WORK TO BE COMPLETED
Please output each line of the data exactly as it appears.
• • •
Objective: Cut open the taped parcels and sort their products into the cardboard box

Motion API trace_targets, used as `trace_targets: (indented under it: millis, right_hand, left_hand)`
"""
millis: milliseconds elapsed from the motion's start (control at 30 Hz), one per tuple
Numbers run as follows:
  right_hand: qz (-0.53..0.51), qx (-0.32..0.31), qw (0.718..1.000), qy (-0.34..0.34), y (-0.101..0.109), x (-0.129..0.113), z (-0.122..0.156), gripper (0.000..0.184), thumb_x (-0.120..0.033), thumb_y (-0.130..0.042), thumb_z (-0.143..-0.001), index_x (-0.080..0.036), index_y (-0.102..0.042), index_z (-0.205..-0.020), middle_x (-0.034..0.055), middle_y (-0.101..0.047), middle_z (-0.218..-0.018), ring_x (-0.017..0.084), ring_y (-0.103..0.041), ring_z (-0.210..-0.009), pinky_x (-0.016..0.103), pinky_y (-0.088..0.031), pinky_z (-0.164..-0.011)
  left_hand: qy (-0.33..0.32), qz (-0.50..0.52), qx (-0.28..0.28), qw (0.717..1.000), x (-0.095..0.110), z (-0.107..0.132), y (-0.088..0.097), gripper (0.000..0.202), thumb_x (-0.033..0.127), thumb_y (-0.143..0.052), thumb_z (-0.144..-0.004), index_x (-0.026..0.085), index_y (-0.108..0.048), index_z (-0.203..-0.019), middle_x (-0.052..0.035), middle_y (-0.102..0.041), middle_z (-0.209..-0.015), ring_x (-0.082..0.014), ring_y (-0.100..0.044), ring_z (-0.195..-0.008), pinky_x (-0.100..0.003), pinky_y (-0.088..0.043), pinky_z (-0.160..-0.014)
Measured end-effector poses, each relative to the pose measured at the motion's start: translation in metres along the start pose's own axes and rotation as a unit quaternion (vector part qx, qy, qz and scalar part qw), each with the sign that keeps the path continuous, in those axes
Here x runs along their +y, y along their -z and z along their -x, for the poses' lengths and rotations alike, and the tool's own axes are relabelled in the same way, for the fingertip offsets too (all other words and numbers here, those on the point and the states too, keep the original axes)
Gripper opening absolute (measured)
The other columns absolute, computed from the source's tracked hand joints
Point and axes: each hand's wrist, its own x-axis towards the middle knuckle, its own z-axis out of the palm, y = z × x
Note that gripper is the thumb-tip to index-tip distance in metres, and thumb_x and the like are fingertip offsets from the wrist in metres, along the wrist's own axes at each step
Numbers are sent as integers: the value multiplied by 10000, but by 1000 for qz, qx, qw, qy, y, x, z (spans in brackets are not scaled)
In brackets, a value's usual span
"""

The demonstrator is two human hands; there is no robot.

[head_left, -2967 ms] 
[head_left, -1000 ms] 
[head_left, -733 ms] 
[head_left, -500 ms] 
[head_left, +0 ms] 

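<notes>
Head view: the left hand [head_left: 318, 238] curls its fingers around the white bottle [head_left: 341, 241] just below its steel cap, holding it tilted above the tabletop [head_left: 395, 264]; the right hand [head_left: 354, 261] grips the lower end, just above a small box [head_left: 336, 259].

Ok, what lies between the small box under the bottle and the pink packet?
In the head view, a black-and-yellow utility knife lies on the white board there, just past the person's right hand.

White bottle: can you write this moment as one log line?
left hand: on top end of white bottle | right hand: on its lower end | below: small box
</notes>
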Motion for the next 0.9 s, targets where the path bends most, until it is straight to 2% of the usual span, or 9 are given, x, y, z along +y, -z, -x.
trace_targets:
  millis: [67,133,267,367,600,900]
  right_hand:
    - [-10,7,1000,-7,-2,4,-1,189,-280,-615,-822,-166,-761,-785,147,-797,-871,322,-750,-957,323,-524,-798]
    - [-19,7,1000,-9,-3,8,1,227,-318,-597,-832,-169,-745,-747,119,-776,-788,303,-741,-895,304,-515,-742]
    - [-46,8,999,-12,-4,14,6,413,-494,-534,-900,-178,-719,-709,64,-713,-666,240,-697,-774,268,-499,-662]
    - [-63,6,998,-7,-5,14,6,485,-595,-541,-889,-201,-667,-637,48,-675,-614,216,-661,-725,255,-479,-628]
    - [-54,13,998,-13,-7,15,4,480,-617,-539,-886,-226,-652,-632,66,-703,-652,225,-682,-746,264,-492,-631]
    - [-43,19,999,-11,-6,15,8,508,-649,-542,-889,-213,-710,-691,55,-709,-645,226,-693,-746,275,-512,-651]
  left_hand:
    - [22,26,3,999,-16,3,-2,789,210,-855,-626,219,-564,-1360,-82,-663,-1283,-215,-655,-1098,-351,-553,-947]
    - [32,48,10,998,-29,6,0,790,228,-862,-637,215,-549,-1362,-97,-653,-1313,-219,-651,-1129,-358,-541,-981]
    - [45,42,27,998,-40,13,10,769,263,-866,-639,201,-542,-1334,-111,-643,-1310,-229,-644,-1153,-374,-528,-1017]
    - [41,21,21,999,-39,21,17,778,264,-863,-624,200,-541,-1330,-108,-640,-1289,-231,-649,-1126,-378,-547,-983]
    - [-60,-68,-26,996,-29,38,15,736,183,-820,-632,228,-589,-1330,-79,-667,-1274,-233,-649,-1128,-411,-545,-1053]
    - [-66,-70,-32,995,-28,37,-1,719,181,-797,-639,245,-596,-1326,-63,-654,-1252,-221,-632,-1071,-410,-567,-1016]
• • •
TASK RESPONSE
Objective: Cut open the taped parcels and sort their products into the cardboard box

Motion API trace_targets, used as `trace_targets: (indented under it: millis, right_hand, left_hand)`
"""
millis: milliseconds elapsed from the motion's start (control at 30 Hz), one per tuple
Numbers run as follows:
  right_hand: qz (-0.53..0.51), qx (-0.32..0.31), qw (0.718..1.000), qy (-0.34..0.34), y (-0.101..0.109), x (-0.129..0.113), z (-0.122..0.156), gripper (0.000..0.184), thumb_x (-0.120..0.033), thumb_y (-0.130..0.042), thumb_z (-0.143..-0.001), index_x (-0.080..0.036), index_y (-0.102..0.042), index_z (-0.205..-0.020), middle_x (-0.034..0.055), middle_y (-0.101..0.047), middle_z (-0.218..-0.018), ring_x (-0.017..0.084), ring_y (-0.103..0.041), ring_z (-0.210..-0.009), pinky_x (-0.016..0.103), pinky_y (-0.088..0.031), pinky_z (-0.164..-0.011)
  left_hand: qy (-0.33..0.32), qz (-0.50..0.52), qx (-0.28..0.28), qw (0.717..1.000), x (-0.095..0.110), z (-0.107..0.132), y (-0.088..0.097), gripper (0.000..0.202), thumb_x (-0.033..0.127), thumb_y (-0.143..0.052), thumb_z (-0.144..-0.004), index_x (-0.026..0.085), index_y (-0.108..0.048), index_z (-0.203..-0.019), middle_x (-0.052..0.035), middle_y (-0.102..0.041), middle_z (-0.209..-0.015), ring_x (-0.082..0.014), ring_y (-0.100..0.044), ring_z (-0.195..-0.008), pinky_x (-0.100..0.003), pinky_y (-0.088..0.043), pinky_z (-0.160..-0.014)
Measured end-effector poses, each relative to the pose measured at the motion's start: translation in metres along the start pose's own axes and rotation as a unit quaternion (vector part qx, qy, qz and scalar part qw), each with the sign that keeps the path continuous, in those axes
Here x runs along their +y, y along their -z and z along their -x, for the poses' lengths and rotations alike, and the tool's own axes are relabelled in the same way, for the fingertip offsets too (all other words and numbers here, those on the point and the states too, keep the original axes)
Gripper opening absolute (measured)
The other columns absolute, computed from the source's tracked hand joints
Point and axes: each hand's wrist, its own x-axis towards the middle knuckle, its own z-axis out of the palm, y = z × x
Note that gripper is the thumb-tip to index-tip distance in metres, and thumb_x and the like are fingertip offsets from the wrist in metres, along the wrist's own axes at each step
Numbers are sent as integers: the value multiplied by 10000, but by 1000 for qz, qx, qw, qy, y, x, z (spans in brackets are not scaled)
In brackets, a value's usual span
"""

The demonstrator is two human hands; there is no robot.

[head_left, -2967 ms] 
[head_left, -1000 ms] 
[head_left, -733 ms] 
[head_left, -500 ms] 
[head_left, +0 ms] 

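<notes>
Head view: the left hand [head_left: 318, 238] curls its fingers around the white bottle [head_left: 341, 241] just below its steel cap, holding it tilted above the tabletop [head_left: 395, 264]; the right hand [head_left: 354, 261] grips the lower end, just above a small box [head_left: 336, 259].

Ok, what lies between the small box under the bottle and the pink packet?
In the head view, a black-and-yellow utility knife lies on the white board there, just past the person's right hand.

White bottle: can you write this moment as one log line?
left hand: on top end of white bottle | right hand: on its lower end | below: small box
</notes>
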Motion for the next 0.9 s, targets where the path bends most, until it is straight to 2% of the usual span, or 9 are given, x, y, z along +y, -z, -x.
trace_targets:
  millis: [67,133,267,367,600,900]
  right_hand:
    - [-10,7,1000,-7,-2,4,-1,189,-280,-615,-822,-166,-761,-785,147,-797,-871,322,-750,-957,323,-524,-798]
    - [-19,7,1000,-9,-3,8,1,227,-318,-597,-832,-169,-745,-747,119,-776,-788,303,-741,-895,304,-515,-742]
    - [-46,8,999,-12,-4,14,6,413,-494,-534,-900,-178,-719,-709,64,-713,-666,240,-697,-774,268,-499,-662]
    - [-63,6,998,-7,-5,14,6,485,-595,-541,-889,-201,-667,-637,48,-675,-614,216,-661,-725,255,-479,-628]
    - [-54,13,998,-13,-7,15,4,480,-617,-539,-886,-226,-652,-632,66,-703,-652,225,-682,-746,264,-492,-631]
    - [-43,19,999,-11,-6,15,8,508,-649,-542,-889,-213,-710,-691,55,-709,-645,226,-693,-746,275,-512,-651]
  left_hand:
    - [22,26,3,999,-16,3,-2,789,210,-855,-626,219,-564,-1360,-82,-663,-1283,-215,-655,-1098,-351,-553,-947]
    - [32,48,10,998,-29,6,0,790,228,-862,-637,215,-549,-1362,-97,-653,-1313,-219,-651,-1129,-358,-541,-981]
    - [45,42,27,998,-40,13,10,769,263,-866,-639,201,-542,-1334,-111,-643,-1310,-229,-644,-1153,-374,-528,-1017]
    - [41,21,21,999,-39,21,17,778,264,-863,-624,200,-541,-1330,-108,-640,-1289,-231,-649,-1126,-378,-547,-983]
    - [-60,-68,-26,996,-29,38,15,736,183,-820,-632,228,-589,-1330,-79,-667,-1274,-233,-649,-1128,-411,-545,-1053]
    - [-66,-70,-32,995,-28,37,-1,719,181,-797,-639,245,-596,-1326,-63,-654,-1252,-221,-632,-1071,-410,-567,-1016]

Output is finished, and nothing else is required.